Auch der Umgang mit besonderen oder herausfordernden Kindern, die bis zu 15 Prozent in der Kita ausmachen, führt zu Belastungen bei den pädagogischen Fachkräften (Nürnberg 2018, S 18; Viernickel & Voss 2012, S 166). Remsperger und Boll verglichen verschiedene Studien, die sich mit den Belastungen pädagogischer Fachkräfte auseinandersetzen, und kommen zu dem Schluss, dass durch unzureichende Arbeitsbedingungen und eine große Erschöpfung der Fachkräfte die Signale und Bedürfnisse der Kinder zuweilen gar nicht erst wahrgenommen werden können und Themen von Kindern unbeachtet bleiben (Remsperger 2011; Wildgruber et al. 2016; Remsperger-Kehm 2017; Remsperger-Kehm & Boll 2020).
All diese Überforderungen, die eigentlich auf der Strukturebene zu lösen wären, wirken sich stark auf der Beziehungsebene aus und führen zu nicht feinfühligem Verhalten oder sogar zu pädagogischen Handlungsweisen, die zu Grenzüberschreitungen führen können, zum Beispiel durch Nichtbeachtung, Ausgrenzung, Maßregelung, Isolation, Stigmatisierung (bezugnehmend auf Gauly 2018). Falls in der Kita solche Verhaltensweisen auftreten, ist es wichtig zu erkennen, dass hier auf Strukturebene dringend Maßnahmen angesetzt werden müssen, die dazu führen, eine bessere Arbeitssituation für die pädagogischen Fachkräfte zu schaffen und im Team Möglichkeiten zu finden, in denen über diese Situationen in einem professionellen Rahmen gesprochen und nach Lösungen gesucht werden kann. Auch Supervision oder therapeutische Maßnahmen sind in solchen Fällen dringend zu empfehlen, um hier professionell zu reagieren Keinesfalls darf grenzüberschreitendes Handeln in der Kindertagestätte tabuisiert werden; Professionalität zeigt sich darin, solche Situationen zu erkennen und nach Lösungen zu suchen.
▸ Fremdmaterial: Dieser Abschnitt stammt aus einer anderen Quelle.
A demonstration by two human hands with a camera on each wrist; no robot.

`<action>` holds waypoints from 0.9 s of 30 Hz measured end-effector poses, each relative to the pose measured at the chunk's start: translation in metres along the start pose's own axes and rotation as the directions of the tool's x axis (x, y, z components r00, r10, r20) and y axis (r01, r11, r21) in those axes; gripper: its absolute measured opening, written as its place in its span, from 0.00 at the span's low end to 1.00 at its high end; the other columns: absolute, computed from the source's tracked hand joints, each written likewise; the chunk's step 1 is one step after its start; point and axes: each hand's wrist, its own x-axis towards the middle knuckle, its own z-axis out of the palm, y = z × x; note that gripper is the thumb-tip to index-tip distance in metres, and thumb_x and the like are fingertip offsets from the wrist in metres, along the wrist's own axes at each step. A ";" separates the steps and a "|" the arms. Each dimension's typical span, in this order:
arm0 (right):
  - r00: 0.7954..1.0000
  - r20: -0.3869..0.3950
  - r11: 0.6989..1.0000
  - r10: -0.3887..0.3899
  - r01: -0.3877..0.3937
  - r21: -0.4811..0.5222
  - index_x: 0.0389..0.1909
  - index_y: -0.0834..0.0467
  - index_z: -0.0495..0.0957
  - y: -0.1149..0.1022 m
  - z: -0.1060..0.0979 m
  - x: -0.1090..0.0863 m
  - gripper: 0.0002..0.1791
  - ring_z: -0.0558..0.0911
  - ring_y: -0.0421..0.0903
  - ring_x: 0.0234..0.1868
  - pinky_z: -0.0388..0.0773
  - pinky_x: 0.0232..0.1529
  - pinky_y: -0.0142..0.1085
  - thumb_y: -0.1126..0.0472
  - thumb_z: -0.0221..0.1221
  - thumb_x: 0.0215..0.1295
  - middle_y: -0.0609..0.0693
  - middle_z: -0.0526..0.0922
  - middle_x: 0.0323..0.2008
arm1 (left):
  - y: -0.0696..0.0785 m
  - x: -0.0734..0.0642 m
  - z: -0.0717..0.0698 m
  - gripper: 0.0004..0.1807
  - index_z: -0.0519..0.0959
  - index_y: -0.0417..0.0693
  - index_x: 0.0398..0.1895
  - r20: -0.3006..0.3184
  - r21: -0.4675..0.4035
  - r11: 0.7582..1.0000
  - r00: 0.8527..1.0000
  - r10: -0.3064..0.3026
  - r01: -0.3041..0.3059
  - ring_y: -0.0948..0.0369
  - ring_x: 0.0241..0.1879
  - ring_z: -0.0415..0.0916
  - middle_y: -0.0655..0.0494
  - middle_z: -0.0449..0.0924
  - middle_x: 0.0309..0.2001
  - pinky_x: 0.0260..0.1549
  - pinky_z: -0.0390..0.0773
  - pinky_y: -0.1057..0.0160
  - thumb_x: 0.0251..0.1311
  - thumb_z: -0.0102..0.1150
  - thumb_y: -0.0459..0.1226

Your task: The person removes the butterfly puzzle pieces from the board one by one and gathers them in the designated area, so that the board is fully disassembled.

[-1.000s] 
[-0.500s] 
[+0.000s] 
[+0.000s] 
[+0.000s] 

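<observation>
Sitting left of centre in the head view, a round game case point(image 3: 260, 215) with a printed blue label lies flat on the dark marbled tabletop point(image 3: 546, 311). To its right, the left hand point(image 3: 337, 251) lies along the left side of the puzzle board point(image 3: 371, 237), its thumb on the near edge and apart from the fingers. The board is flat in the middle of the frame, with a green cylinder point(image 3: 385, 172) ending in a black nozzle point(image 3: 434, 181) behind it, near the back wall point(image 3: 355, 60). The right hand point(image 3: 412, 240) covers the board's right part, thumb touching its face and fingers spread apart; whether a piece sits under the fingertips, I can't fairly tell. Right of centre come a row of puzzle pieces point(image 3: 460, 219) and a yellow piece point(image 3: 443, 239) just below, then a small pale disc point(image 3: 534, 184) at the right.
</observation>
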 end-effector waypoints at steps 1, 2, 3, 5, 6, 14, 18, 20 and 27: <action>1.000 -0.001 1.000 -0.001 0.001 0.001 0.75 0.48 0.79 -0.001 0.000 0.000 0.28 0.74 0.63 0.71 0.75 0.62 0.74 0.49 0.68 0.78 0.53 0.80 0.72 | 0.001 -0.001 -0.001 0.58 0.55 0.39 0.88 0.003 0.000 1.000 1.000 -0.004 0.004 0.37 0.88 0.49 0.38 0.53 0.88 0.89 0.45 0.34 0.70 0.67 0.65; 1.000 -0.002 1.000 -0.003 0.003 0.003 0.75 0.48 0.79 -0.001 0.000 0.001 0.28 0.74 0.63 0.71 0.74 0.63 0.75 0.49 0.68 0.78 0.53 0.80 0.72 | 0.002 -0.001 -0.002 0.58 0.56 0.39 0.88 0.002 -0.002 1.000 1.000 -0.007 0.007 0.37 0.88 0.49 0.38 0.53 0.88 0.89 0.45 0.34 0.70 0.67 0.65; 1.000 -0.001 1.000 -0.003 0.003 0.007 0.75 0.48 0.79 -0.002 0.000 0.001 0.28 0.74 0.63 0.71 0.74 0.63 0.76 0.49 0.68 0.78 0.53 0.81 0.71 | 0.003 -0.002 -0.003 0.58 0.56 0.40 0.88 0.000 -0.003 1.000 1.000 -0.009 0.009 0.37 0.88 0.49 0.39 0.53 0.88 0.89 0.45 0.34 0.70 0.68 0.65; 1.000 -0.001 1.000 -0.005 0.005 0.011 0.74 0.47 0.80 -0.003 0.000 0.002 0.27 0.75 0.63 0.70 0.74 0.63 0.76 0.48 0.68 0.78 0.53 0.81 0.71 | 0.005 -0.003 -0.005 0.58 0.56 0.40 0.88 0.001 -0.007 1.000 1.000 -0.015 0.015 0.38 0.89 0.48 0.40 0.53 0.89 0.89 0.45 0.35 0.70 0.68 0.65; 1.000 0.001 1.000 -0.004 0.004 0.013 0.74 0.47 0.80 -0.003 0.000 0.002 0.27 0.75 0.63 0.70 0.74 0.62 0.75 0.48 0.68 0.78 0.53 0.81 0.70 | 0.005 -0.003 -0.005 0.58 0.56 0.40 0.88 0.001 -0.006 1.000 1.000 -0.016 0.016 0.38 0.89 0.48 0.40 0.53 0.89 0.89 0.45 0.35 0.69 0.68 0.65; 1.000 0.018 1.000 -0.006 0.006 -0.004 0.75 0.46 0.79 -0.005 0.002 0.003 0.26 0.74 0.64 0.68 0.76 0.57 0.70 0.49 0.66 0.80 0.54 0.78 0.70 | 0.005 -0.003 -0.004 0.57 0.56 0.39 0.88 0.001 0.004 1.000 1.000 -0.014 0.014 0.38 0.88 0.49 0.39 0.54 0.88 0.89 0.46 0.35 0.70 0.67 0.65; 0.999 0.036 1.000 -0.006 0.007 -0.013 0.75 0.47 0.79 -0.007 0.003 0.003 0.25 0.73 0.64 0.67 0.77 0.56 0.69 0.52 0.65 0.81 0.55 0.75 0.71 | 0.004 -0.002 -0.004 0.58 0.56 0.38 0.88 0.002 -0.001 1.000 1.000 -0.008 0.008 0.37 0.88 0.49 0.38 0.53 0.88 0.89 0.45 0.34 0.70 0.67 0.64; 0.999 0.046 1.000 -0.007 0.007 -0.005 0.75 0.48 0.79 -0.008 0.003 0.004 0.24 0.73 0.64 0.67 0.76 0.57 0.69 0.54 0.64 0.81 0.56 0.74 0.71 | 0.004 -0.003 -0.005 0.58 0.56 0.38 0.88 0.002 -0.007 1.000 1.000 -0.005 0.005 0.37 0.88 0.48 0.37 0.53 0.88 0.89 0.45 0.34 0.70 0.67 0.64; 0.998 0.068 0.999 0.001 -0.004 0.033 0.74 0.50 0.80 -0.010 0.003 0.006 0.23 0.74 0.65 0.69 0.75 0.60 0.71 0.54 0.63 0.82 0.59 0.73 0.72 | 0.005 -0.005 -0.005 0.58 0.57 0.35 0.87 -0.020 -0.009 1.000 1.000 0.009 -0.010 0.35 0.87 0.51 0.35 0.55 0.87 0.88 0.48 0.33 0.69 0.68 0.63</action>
Es wurde deutlich, dass es sehr viele verschiedene Möglichkeiten zur Reflexion des pädagogischen Alltags gibt. Wichtig ist, dass Sie auf der Strukturebene dafür sorgen, dass Sie regelmäßig Zeiten zum Reflektieren einplanen. Welche Themen dann im Fokus der Teamsitzungen stehen, hängt von der jeweiligen Ausgangssituation in Ihrer Einrichtung ab. Während Reflexionen mit dem Schwerpunkt auf kindlichen Bildungsprozessen Teil der Team-Gespräche sein könnten, sind Reflexionen bezüglich eigener biografischer Themen vorrangig in Supervisionen zu verorten.